Empire State of Mind

For decades, the city of New York and its boroughs are known for its high level of high school basketball. Although he knows he won't change the image, Holy Trinity Diocesan quarterback Christopher Laviano is hoping to show that good football players can come out of the Big Apple.

NEW YORK - It's known by some as the capitol of the world, the city that never sleeps and the Big Apple. Walk through any of the five boroughs and through the estimated 8.2 million people compacted into 350 square miles, it's evident why the city of New York draws so much international attention.

But growing up on Long Island and minutes away from the epicenter of the country, Holy Trinity Diocesan quarterback Christopher Laviano simply views the hustle and bustle as part of a normal, daily routine.

"I don't know anything different," Laviano said, "and that's perfectly fine with me."

Although he is a lifelong New Yorker, Laviano's childhood sounds more Midwestern than anything. Growing up with two brothers and two sisters in a neighborhood full of kids his age, Laviano would constantly have games of football and baseball going on in his backyard during the summer.

"Our house was the place everyone wanted to come to," he said. "My mom is the kind of mom that would have everyone stay over for dinner and barbeque. We have a nice homely atmosphere."

It's that upbringing that has allowed Laviano to break a surprising trend of college football futility in Gotham City.

Despite being the most populated city in the country, top-rated Division 1 recruits coming out of the inner city and its nearby areas are rare. In the class of 2012, only 11 high school seniors from the state of New York were rated three stars or better. Of that group, only three came from New York City and all three committed to Syracuse.

Most of the state's Division 1 recruits last year came from Milford Academy – a post graduate school located between Syracuse and Albany in upstate New York.

"In this area, basketball is the number one sport," said Laviano. "It's hard to get recruited out of New York. To get this kind of interest, it's like a dream come true, but it didn't happen overnight. I really had to work at it."

The work has been twofold. For one, Laviano – 6-1, 175 pounds – has spent hours upon hours working at fine tuning his game for a high school team that went 3-6.

The other part is travel, as Laviano has visited multiple campuses along the East Coast, Notre Dame and even traveled to Dallas for the Elite 11 quarterback competition, hoping to showcase his skills to a new part of the country.

"Obviously it's a challenge and it's hard to get our game out there to really show people what you can do," said Laviano. "There are so many kids trying to get recruited, but getting the opportunity to throw in front of the right people gives you a chance to show where you belong, no matter where you are from."

That exposure has already helped Laviano pick up two out-of-state BCS scholarship offers, as ACC school Boston College and Big East school Rutgers have both extended him an offer. He's impressed both schools so much that each one has kept recruiting him hard despite having its coaching staff overhauled.
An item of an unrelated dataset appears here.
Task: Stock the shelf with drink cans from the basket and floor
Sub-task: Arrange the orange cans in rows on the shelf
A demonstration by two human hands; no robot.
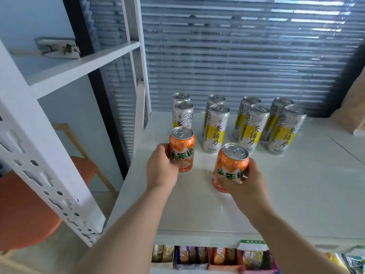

"Those are the two schools that have seen me throw and both schools have been really supportive," said Laviano. "Rutgers loved my film and when they offered, I knew what my potential was. I had a great workout with them last summer."

While two offers are nice, Laviano is hopeful for more following a spring evaluation period where he said he's expecting to throw for coaches from Michigan State, North Carolina and Purdue. He also has been hearing from Wisconsin, which is still searching for a scholarship quarterback for the 2013 class.

"I spoke to coach Thomas Hammock a month ago and I am going to head down to their camp," said Laviano. "They weren't going to make it to my school, but they were definitely interested enough to have me come down to one of their one-day camps."

Laviano recognizes he is a long shot to get an offer, considering who the Badgers are currently recruiting at the position and the number of quarterbacks on the depth chart, but is intrigued by getting a chance to compete for a school that has won back-to-back Big Ten championships.

"I like the style of football they run," Laviano said. "They run the ball as much as anyone in the game. I am a fan of running the ball because it opens up the passing game, and they do it as well as anybody. I love the pro-style offense. They did a great job with Russell Wilson and I could care less about the weather. If I could throw in front of them and they like my stuff, why not consider them?"

Although his team went through a rough patch, it doesn't damper Laviano's overall body of work. Having started on the varsity level since his freshman year, Laviano helped lead deep runs into the state playoffs as a freshman and sophomore behind a big offensive line. Last year despite the struggled, Laviano completed 139 of 232 passes for 1,713 yards, 14 touchdowns and nine interceptions.

Now he's viewed as one of the team's leaders of a team that had eight starting sophomores last season.

"You have to face adversity sometime in your life," Laviano said. "I unfortunately got a little taste of it. I think we benefited from it because we have eight returning juniors and a confident offensive line that is in the weight room every day. We have sophomores putting up weight numbers bigger than I have seen in three years.

"We don't want to lose. We know what's it like to lose, but we're going to bounce back."

It's a motto and a thought symbolic of a true New Yorker.